Specifically, the County does not address the many factors involved in
determining navigability in fact at statehood, including whether the water
body was used or capable of being used, in its ordinary and natural condition,
for waterborne transportation for purposes of trade or travel by means
common in the local area. See, Bucki v. Cone, 25 Fla. 1,
6 So. 160 (1889). Further, declaratory statements should not be rendered when there is
only the mere possibility of a dispute in the future. The issue cannot
be speculative, but must present a "bona fide, actual, present
and practical need for a declaration." Okaloosa Island Leaseholders
Assoc., Inc., v. Okaloosa Island Authority, 308 So. 2d 120, 122 (Fla.

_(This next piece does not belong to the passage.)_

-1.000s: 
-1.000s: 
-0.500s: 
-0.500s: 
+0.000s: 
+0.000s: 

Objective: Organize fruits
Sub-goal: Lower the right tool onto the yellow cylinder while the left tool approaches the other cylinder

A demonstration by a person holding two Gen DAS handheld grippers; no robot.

1st DCA 1975). The petition does not establish that enforcement under
either section 253.04 or 253.05, F.S., is presently necessary since it
does not allege any violation of state law occurring at Clifton Springs
or its associated waterway. For the reasons stated above, the petition should be denied, without
leave to amend in light of the inherent lack of jurisdiction in the Board
of Trustees to resolve disputes over title to real property. (See Attachment 12, Pages 1-22 submitted with the January 26, 1999 Agenda) RECOMMEND APPROVAL OF THE FINAL ORDER OF DENIAL OF PETITION
FOR DECLARATORY STATEMENT Item 8 City of Vero Beach Recommended Consolidated
Intent REQUEST: Consideration of an application for a modification to
a 25-year sovereignty submerged lands management agreement to increase
the preempted area from 958,581 square feet (22 acres) to 1,531,100 square
feet (35 acres), more or less, for a managed anchorage mooring field. COUNTY: Indian River County Management Agreement: MA-31-065 File No.: 31-136410-4 Current Application No.: 31-145213-001 APPLICANT: City of Vero Beach (City) LOCATION: Sections 30 and 31, Township 32 South, Range 40 East, in Indian River Lagoon, Class III Waters, Unclassified (Prohibited) Shellfish Harvesting Area, Manatee Area slow speed zone, within the local jurisdiction of the City of Vero Beach. Aquatic Preserve: No Outstanding Florida Waters: No Board of Trustees Agenda - February 9, 1999 Page Ten Item 8, cont. CONSIDERATION: No fees are required for management agreements
pursuant to section 18-21.011, F.A.C. STAFF REMARKS: The Board of Trustees authorized a rule amendment
on September 14, 1995, to "link" the two processes of regulatory
and proprietary reviews and authorizations. The rule became effective
October 12, 1995. As a result of this linkage, the recommended Department
of Environmental Protection (DEP) regulatory permit decision and the recommendation
to the Board of Trustees on the proprietary authorization are contained
in one document, the "Consolidated Notice of Intent to Issue,"
which is attached. The attached consolidated intent contains a recommendation
for issuance of a permit under Part IV of chapter 373, F.S., and a recommendation
for granting authorization to use sovereignty submerged lands under chapter
253, F.S., for the activity described therein. This recommendation is
provided to the Board of Trustees pursuant to section 373.427(2), F.S.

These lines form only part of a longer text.